▸ **Task to carry out**
For each line of the listing, output an exact copy.
·····
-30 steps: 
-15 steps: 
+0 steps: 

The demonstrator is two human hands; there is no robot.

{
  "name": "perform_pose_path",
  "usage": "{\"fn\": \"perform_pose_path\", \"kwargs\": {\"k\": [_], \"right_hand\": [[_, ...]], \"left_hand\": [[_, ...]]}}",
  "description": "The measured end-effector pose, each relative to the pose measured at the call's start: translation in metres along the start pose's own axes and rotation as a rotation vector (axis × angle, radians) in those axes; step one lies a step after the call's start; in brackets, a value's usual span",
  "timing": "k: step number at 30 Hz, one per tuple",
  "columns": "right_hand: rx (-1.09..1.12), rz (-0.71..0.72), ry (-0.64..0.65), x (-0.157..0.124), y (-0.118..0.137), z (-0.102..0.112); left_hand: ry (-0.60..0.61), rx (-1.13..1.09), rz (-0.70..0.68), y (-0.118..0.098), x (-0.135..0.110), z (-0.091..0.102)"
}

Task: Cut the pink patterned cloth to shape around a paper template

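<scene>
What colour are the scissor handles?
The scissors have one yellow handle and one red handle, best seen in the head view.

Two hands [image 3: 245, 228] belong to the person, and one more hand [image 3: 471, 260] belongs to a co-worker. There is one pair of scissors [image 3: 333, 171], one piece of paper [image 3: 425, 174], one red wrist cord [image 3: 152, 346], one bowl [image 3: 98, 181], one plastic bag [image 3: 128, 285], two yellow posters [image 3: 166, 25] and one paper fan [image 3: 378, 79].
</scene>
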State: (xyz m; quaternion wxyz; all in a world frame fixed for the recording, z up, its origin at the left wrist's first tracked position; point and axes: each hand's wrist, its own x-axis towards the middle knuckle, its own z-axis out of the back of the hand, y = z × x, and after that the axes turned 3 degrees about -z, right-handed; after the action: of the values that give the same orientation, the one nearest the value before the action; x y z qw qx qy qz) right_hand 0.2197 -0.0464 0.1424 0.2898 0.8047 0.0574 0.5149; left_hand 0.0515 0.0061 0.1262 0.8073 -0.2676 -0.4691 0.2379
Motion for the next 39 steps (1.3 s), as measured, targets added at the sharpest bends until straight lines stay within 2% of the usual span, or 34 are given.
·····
▸ **Answer space**
-30 steps: 
-15 steps: 
+0 steps: 

The demonstrator is two human hands; there is no robot.

{
  "name": "perform_pose_path",
  "usage": "{\"fn\": \"perform_pose_path\", \"kwargs\": {\"k\": [_], \"right_hand\": [[_, ...]], \"left_hand\": [[_, ...]]}}",
  "description": "The measured end-effector pose, each relative to the pose measured at the call's start: translation in metres along the start pose's own axes and rotation as a rotation vector (axis × angle, radians) in those axes; step one lies a step after the call's start; in brackets, a value's usual span",
  "timing": "k: step number at 30 Hz, one per tuple",
  "columns": "right_hand: rx (-1.09..1.12), rz (-0.71..0.72), ry (-0.64..0.65), x (-0.157..0.124), y (-0.118..0.137), z (-0.102..0.112); left_hand: ry (-0.60..0.61), rx (-1.13..1.09), rz (-0.70..0.68), y (-0.118..0.098), x (-0.135..0.110), z (-0.091..0.102)"
}

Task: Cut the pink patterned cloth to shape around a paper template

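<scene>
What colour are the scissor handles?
The scissors have one yellow handle and one red handle, best seen in the head view.

Two hands [image 3: 245, 228] belong to the person, and one more hand [image 3: 471, 260] belongs to a co-worker. There is one pair of scissors [image 3: 333, 171], one piece of paper [image 3: 425, 174], one red wrist cord [image 3: 152, 346], one bowl [image 3: 98, 181], one plastic bag [image 3: 128, 285], two yellow posters [image 3: 166, 25] and one paper fan [image 3: 378, 79].
</scene>
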State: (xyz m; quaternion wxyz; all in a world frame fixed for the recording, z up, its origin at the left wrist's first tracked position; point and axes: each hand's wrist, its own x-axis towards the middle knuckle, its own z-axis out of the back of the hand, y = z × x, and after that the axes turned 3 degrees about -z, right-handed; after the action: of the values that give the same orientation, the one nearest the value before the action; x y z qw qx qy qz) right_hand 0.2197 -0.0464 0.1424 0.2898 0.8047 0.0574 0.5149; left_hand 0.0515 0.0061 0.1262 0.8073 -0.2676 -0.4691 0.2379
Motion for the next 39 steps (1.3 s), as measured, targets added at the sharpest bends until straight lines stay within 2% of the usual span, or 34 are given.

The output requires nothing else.